Cleaning up swear words
[1/6] from: btiffin:rogers at: 7-Jul-2007 3:32
Gentle listers,
I've got some code to replace swears with comic book #$% stlye strings.
Before I post it to rebol.org I thought maybe a few pros could check it over
and kick me around a little bit. I'm still pretty new to parse, and this is
my first ever charset.
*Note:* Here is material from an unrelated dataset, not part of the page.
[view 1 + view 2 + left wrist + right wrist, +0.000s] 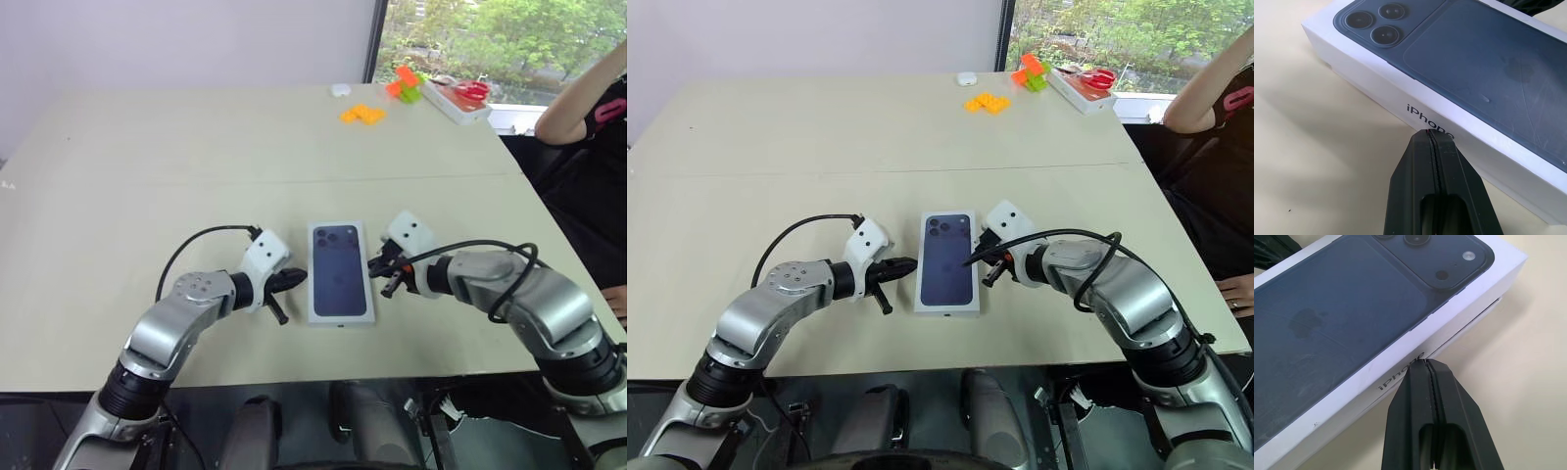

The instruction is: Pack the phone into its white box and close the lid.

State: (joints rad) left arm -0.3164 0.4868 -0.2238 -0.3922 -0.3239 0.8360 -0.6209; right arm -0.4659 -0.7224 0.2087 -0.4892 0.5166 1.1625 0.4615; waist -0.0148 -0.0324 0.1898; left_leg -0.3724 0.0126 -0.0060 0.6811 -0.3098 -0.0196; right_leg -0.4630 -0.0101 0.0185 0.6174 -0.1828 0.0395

So any 'word' experts or parse gurus got any hints or
advice?
Happy lucky 070707 by the way...
Cheers,
Brian
REBOL [
Title: "Momify bad words"
Author: "Brian Tiffin"
Date: 06-Jul-2007
File: %momify.r
Purpose: "Translate bad words to cartoon speak"
Version: 0.9.0
Comment: {Usage: do %momify.r clean "..."}
]
;; protect the global name space
;; do it an object or use global: do %momify
context [
;; It's a fairly incomplete list of bad words. 244 entries.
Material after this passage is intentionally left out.